# Fall Specks in Rudee (Oct 11, 2017)



## ComeOnFish (Apr 8, 2009)

The smaller one, up to 20", started showing up for a week. The bigger ones will come in with full force anytime soon from now on. At the moment I enjoyed the smaller ones.
Rudee was my 3rd choice on the day. 

Due to the early morning thunder storms I made 2 U-turns while driving to 2 primary targets (stripers in the upper Chesapeake Bay, MD , specks in Back Creek Park, Chesapeake Bay, VA). This cost me additional 2.5 hours before I arrived at Rudee boat ramp (the 3rd choice).

First I looked for any signs of fish. I didn't see birds, but I saw some baitfish actions on the surface. I chased the baits and hooked about 15 specks up to 20".

Yes, the bigger ones over 20", chasing the baits, will come in the creek anytime from now on.

Fishing Log: 





Thanks
Joe


----------



## Fish'n Phil (Nov 11, 2002)

Nice catching Joe! After hooking your leg have you ever thought of going back to the bass assassins?


----------



## Papa-T (Sep 5, 2011)

Nice trout. Enjoyed the video.


----------



## ComeOnFish (Apr 8, 2009)

Fish'n Phil said:


> Nice catching Joe! After hooking your leg have you ever thought of going back to the bass assassins?

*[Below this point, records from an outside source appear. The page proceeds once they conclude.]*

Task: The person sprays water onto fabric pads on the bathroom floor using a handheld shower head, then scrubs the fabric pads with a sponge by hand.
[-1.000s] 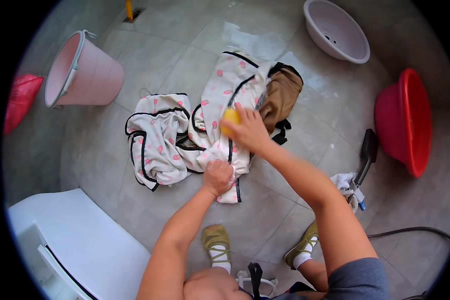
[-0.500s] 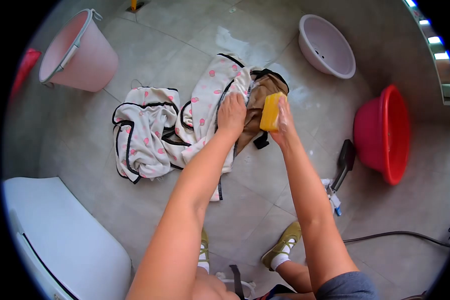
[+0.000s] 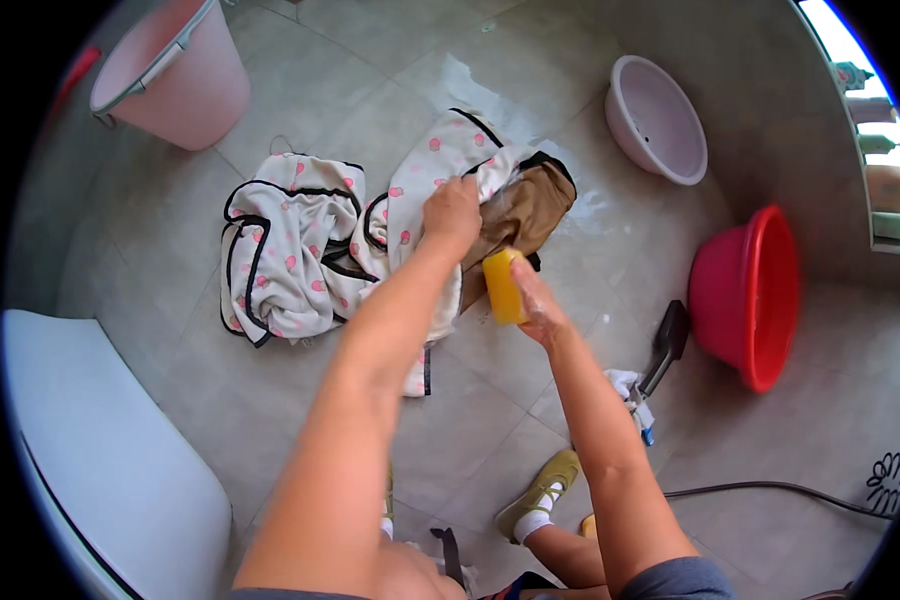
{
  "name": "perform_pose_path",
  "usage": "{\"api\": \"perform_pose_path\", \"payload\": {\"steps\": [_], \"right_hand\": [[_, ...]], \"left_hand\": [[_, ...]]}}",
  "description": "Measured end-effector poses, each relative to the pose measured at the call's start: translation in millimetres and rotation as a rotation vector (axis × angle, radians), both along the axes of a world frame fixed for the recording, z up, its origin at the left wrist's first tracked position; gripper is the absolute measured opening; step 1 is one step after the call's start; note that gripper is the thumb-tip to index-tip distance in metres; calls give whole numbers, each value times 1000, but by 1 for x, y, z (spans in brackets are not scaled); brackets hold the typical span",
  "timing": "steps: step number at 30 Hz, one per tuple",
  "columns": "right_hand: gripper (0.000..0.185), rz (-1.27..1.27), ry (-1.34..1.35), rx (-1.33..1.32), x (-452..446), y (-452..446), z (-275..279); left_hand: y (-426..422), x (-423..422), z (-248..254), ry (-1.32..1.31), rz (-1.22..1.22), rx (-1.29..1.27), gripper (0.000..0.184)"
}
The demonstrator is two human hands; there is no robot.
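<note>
A white cloth item (image 3: 295, 265) with pink prints and black edging lies crumpled on the grey tiled floor. Its right part joins a brown section (image 3: 535, 207). My left hand (image 3: 453, 215) is closed on the white fabric beside the brown section, its fingertips partly hidden. In my right hand (image 3: 535, 300) is a yellow block (image 3: 505, 287), held just over the lower edge of the brown section. White suds show on my right fingers.
A pink bucket (image 3: 185, 80) stands at upper left, a pale basin (image 3: 657, 120) at upper right. Further right is a red basin (image 3: 740, 300), with a black-handled brush (image 3: 666, 340) near it. A white appliance (image 3: 110, 440) fills lower left; a dark hose (image 3: 770, 486) crosses lower right.
My right hand has moved off the white fabric with the yellow block, to the right and then down. My left hand has shifted up the cloth, and the view has turned rightward.
</note>
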State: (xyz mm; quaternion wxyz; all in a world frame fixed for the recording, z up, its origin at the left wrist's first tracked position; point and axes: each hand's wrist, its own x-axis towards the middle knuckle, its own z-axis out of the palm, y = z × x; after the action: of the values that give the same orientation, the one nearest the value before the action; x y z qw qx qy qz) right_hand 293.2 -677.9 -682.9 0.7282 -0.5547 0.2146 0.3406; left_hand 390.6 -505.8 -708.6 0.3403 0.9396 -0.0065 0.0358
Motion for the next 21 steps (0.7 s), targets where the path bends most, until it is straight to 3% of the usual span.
{"api": "perform_pose_path", "payload": {"steps": [1,4,7,8,10,12,14,16,17,18,20,21], "right_hand": [[68,86,6,-24,1,2,5],[67,84,-283,-239,3,13,-15],[59,423,-619,-494,45,20,-3],[56,521,-874,-548,58,17,-13],[50,975,-1447,-1217,77,22,17],[46,78,-838,-524,91,34,30],[41,420,-1170,-963,94,19,44],[40,872,-1105,-1154,87,-3,22],[47,1032,-816,-1172,76,-1,36],[55,1003,-854,-1102,58,-18,22],[55,1047,-605,-1009,31,-22,36],[55,888,-645,-1007,16,-21,39]], "left_hand": [[6,2,15,-136,39,-141,22],[45,-24,79,-374,-240,-402,26],[98,-77,144,-518,-230,-393,30],[114,-90,150,-597,-208,-342,31],[138,-119,153,-673,-167,-114,36],[144,-145,149,-759,-232,100,42],[149,-164,124,-482,-245,237,48],[159,-175,75,-206,-221,409,60],[165,-183,55,169,-203,330,65],[166,-181,57,142,-179,300,67],[155,-186,63,111,-126,228,70],[147,-181,60,83,-114,149,78]]}}
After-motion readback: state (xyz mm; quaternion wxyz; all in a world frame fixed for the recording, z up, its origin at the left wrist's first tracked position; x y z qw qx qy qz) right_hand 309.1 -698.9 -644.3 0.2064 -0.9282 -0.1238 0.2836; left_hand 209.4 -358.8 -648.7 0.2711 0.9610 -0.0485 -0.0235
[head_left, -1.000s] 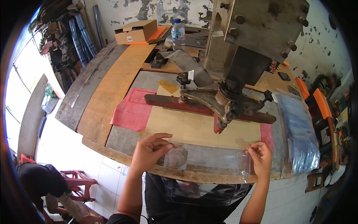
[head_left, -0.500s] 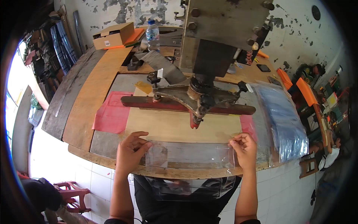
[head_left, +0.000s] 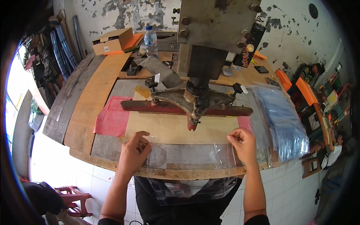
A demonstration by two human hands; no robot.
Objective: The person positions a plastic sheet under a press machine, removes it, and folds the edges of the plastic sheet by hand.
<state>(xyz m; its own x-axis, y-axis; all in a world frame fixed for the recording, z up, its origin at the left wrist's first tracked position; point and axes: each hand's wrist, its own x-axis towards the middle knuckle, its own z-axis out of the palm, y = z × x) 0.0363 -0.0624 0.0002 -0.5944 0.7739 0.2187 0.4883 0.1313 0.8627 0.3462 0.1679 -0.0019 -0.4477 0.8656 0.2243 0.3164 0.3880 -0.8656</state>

I always carry several packs of BA salt and pepper with chartreuse tails, 3" and 5". I have jig up to 1/2 OZ in case of big specks or grey trout on the bottom of deep water.

joe


----------



## Pomatomus salta (May 3, 2016)

no reds in the mix ? are they still there ?


----------



## ComeOnFish (Apr 8, 2009)

Pomatomus salta said:


> no reds in the mix ? are they still there ?


I don't think so based on the conversations with other anglers. I checked few spots for reds before I came back. They are coming down form north I think.

Joe


----------